With this release, the full image generation workflow — discover, deploy, prompt, iterate, export code — lives inside your editor. A few things this unlocks for developers:

🎨GPT-Image-2 in the Model Catalog

GPT-Image-2 via Microsoft Foundry is now listed in the Foundry Toolkit Model Catalog. You can browse its capabilities, review inference parameters, and deploy it to any Azure AI Foundry project directly from the sidebar — no portal tab-switching required.

To get started:

  1. Open FOUNDRY TOOLKIT → My Resources → Model Catalog
  2. Search for gpt-image-2 and select it to view model details and inference parameters.
  3. Click Deploy to add it to your active Foundry project.

✨Image Playground

With GPT-Image-2 deployed, the Playground automatically surfaces an Image Playground mode. Describe what you want, hit generate, and see results side by side — no REST client, no extra tooling. Use the View Code shortcut to copy the API call directly into your project.
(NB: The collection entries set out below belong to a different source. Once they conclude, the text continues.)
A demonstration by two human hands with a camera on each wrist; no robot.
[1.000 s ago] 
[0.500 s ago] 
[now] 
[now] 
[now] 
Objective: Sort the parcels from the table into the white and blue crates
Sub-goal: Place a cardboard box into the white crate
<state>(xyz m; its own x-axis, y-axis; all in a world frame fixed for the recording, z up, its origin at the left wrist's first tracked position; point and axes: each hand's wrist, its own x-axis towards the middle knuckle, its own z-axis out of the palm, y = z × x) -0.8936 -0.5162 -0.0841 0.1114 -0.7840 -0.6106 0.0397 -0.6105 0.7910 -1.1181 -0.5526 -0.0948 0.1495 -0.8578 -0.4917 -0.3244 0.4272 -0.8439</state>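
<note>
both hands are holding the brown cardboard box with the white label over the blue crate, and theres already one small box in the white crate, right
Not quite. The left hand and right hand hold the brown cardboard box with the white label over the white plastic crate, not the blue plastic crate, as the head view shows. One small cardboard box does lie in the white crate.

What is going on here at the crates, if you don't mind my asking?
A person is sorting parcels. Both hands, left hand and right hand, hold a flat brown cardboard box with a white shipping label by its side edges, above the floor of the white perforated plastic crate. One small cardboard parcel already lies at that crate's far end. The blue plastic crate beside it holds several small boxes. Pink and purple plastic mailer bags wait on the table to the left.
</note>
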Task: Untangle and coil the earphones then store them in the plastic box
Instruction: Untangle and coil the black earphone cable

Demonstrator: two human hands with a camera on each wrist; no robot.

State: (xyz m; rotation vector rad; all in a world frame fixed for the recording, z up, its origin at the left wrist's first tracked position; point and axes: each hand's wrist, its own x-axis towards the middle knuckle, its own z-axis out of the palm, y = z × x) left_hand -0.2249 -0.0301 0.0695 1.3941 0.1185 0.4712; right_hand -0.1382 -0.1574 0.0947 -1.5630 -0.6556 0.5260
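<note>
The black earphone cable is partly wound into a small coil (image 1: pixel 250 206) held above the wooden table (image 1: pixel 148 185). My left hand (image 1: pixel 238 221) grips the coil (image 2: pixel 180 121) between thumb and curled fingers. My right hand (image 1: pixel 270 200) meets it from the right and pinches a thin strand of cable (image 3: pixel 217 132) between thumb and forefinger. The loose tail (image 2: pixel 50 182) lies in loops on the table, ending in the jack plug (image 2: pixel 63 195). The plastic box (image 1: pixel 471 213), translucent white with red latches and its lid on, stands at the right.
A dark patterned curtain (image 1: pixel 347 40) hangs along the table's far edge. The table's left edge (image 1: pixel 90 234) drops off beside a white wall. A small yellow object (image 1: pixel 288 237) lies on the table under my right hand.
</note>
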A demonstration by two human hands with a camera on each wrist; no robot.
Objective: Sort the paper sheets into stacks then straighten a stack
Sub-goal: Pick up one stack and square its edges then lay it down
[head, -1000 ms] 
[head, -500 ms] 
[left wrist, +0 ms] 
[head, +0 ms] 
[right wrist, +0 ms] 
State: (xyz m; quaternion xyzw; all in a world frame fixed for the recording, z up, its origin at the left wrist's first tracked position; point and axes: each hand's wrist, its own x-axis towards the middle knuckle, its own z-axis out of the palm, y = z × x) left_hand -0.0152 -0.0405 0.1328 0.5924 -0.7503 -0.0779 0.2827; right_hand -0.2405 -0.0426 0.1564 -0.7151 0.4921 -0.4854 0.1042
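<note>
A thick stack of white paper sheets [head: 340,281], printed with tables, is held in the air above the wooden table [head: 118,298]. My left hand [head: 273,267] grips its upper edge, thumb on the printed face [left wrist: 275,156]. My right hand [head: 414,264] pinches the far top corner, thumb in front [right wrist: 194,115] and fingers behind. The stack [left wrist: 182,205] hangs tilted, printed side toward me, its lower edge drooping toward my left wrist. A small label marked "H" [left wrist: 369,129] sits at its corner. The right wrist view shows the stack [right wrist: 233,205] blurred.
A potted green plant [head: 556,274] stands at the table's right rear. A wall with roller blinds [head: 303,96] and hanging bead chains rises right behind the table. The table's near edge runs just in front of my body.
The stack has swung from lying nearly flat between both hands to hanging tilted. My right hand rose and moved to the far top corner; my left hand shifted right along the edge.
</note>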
To generate your first image:

  1. Click + New Playground in the Playground tab — the mode auto-selects Image Playground when gpt-image-2 is the active model.
  2. Type a prompt and send — generated images appear in the canvas with download controls.
  3. Click View Code (top right) to get a ready-to-paste code snippet for your application.

Image generation is one of the fastest-growing use cases in production AI applications — from dynamic content creation to data augmentation to UI asset generation. This update ensures developers building on Microsoft Foundry have a first-class path to ship those capabilities faster.

🚀 Get Started Today

Ready to experience the future of AI development? Here's how to get started:

We'd love to hear from you! Whether it's a feature request, bug report, or feedback on your experience, join the conversation and contribute directly on our GitHub repository.

Happy Coding!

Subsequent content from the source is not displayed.